Uncertainty-Aware Short-Horizon Warning of Large-Inclination Exceedance in Small Fishing Vessels: A Simulation-Based Multi-Model Benchmark

Hyungtak Joo, Byoungchul Song, Kyoungwon Park, Kiwon Kwon, Taeho Im

A large heel can develop within seconds on a small fishing vessel, so a short-horizon forecast of inclination is useful for safety only if it reports both the predicted angle and its uncertainty and is turned into an explicit warning decision. We present an uncertainty-aware early-warning benchmark and decision layer for the total inclination angle, framing the task as warning of large-inclination exceedance—that the heel will cross a fixed operational threshold (15∘/20∘/25∘)—rather than predicting a vessel-specific capsize or dynamic-stability limit. Models are trained and evaluated on 90 time series generated from 6-DOF simulations spanning five tonnages, three sea states, and six independent wave-phase realizations under a leakage-safe, multi-seed protocol. The strongest in-distribution forecaster (an LSTM) reaches R2=0.677 (RMSE 3.51∘) pooled over the 1–5 s horizon, and converting its predictive distribution into a probabilistic exceedance alarm lowers the event-level false-alert burden at matched recall; the receiver-operating advantage is threshold-specific—clear at 15∘, marginal at 20∘, and reversed at the rarest 25∘—so the alarm is not uniformly better than a point alarm.

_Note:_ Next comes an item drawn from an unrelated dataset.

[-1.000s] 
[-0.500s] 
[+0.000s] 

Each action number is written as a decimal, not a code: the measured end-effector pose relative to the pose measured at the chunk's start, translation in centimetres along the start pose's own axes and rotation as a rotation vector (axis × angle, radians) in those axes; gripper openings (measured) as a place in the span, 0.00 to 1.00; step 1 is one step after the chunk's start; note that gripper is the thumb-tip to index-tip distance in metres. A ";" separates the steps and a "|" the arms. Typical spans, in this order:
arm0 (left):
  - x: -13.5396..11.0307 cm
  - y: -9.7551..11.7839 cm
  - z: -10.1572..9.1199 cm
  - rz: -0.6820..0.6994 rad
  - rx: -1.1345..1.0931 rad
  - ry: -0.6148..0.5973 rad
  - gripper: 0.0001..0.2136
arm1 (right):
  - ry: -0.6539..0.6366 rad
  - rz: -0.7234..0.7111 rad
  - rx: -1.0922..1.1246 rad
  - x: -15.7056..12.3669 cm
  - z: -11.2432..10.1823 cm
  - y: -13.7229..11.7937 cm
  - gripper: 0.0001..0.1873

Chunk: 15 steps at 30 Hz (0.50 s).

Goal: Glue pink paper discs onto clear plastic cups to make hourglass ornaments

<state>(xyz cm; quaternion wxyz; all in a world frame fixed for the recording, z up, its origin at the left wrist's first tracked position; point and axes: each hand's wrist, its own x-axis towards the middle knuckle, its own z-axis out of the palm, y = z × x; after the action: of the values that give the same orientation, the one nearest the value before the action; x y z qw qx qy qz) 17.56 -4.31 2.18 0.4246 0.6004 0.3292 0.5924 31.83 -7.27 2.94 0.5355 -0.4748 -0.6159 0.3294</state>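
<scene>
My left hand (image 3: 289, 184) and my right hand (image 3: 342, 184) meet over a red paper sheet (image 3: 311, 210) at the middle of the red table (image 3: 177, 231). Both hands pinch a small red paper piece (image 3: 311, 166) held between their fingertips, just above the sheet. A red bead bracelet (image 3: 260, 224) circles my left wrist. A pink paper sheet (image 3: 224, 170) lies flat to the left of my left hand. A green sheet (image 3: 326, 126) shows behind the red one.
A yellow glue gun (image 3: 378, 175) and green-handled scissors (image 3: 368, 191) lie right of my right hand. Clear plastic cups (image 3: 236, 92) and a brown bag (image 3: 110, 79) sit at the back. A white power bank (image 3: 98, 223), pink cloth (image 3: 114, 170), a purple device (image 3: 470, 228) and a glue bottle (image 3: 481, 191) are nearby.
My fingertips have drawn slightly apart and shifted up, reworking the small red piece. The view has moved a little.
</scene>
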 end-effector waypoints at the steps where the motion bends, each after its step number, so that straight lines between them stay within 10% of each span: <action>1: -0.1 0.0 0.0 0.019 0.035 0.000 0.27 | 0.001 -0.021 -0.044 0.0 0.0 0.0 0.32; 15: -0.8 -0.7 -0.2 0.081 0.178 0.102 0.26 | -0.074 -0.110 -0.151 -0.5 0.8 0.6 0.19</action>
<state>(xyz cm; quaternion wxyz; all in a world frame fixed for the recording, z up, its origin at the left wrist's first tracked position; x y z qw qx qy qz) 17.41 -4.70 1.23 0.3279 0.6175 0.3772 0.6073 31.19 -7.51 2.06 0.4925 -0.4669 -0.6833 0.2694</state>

Leave-one-realization-out folds confirm that forecasting is robust to wave phase, whereas the smallest (10 t) vessel remains the dominant generalization failure mode. Because nominal interval coverage drops in the large-inclination tail, a conformal recalibration layer is required at deployment. The study is a simulation benchmark: operational value remains conditional on validation against measured seakeeping data and on mapping the thresholds to vessel-specific stability criteria.